Die Schlucht verengte sich weiter, bis ich beide ihrer Wände berühren konnte. Ich hielt mich am Handlauf fest. Von unten schien mich der Abgrund zu rufen. Ich musste mich zwingen, auf dem Weg zu bleiben, der über eine in den Stein gehauene Treppe hinunterführte. Nach vorne schauen. Nur nicht nach unten. Und nicht an meine Träume einer Zukunft mit Guillaume denken. An seine Lügen, seine Feigheit. Ich passierte einen Steg, der sich über eine Leere spannte. Die Leere meines Lebens.

Meine Beine zitterten so sehr, dass ich anhalten musste. Während sich mein Atem beruhigte, lauschte ich dem Summen der Insekten, dem ohrenbetäubenden Gezwitscher der Vögel und dem leisen Plätschern eines Rinnsals. Hier hatte ein Bächlein eine so gewaltige Schlucht gegraben?

Ich weiss nicht, wie lange ich unterwegs war. Einen Schritt nach dem anderen erreichte ich schliesslich den Grund der Schlucht. Die Vegetation war dicht, die Stämme der Bäume von Moos überzogen. Es war dunkel. Zwischen hohen Farnen schienen sich ausgemergelte Sträucher im Schattenboxen zu üben. Mein Weg führte dem Flussbett entlang. Es war völlig ausgetrocknet. Der Anblick war beängstigend.

Plötzlich vernahm ich ein Wimmern. Hatte sich ein Hundewelpe verlaufen? Die Rufe waren so schwach, dass sie durch das Rauschen des Windes hindurch kaum zu hören waren. Ich liess meinen Blick über die staubtrockenen Kiesel schweifen und machte alsbald eine Art Eidechse aus. War es wirklich dieses kleine Ding, das solche Laute von sich gab? Ich ging in die Hocke. Mein Herz krampfte sich zusammen. Es gab auf der Welt ein Wesen, das mehr litt als ich.

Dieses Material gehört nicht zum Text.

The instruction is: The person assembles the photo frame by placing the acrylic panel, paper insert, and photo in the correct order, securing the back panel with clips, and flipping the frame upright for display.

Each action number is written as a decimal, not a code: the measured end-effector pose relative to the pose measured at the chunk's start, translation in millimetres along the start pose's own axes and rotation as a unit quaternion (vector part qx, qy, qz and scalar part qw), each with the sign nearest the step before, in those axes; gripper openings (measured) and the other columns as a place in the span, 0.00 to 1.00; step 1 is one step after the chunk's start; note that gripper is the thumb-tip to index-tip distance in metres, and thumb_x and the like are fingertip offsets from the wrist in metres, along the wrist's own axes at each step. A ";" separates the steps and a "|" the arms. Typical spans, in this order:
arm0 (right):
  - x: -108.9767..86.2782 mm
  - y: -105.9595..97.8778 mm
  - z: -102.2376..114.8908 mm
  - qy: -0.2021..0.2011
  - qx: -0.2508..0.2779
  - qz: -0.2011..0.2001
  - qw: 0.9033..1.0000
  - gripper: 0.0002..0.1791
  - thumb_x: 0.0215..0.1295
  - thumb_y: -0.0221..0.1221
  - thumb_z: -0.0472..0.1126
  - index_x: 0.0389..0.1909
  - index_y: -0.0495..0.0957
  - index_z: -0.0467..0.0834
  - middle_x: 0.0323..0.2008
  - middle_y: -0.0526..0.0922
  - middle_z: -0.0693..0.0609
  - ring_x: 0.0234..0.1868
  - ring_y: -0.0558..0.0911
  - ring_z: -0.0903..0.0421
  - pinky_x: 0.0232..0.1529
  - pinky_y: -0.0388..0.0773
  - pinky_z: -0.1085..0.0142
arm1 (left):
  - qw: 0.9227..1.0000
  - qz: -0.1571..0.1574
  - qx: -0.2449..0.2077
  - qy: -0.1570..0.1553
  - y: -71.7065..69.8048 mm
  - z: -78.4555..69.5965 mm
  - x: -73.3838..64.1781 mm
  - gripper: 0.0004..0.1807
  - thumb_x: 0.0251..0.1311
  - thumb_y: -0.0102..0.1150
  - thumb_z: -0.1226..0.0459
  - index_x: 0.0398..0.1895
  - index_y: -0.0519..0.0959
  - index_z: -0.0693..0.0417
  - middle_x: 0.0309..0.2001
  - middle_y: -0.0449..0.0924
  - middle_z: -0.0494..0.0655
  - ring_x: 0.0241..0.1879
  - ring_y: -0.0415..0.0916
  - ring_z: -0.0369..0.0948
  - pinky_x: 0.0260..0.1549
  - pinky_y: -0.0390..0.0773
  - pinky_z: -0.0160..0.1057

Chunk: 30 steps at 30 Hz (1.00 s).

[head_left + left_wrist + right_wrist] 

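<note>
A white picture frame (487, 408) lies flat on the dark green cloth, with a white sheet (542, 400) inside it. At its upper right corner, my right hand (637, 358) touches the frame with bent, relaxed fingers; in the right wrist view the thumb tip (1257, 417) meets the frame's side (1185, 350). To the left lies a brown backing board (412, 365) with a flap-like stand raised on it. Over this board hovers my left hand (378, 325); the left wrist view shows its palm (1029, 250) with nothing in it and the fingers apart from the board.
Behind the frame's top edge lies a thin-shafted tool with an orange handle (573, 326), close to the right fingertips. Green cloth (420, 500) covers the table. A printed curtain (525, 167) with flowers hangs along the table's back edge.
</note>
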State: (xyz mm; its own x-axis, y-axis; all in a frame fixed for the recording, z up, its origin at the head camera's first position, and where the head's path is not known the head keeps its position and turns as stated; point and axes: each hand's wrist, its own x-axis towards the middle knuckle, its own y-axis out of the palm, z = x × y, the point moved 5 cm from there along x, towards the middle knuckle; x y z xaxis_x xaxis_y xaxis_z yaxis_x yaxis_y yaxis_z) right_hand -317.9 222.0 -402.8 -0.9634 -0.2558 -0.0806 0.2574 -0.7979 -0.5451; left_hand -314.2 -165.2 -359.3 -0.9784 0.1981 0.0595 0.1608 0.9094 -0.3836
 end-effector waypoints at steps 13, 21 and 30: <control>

Regungslos verharrte das Tierchen in der Steinwüste. Bestimmt hatte es Durst. Ich holte meine Trinkflasche hervor und liess ein paar Tropfen herunterfallen. Das Geschöpf öffnete sein Mäulchen ein wenig, doch das Wasser rann daran vorbei. Flehend sah mich die Kreatur an, bevor sie die Augen schloss, mit den Kräften am Ende. Ich überwand meine Abscheu vor Reptilien, goss etwas Wasser in die hohle Hand und hielt es ihr hin. Die Echse liess ihr erstaunlich langes Zünglein herausschnellen und begann zu schlabbern. Das Wesen wollte leben!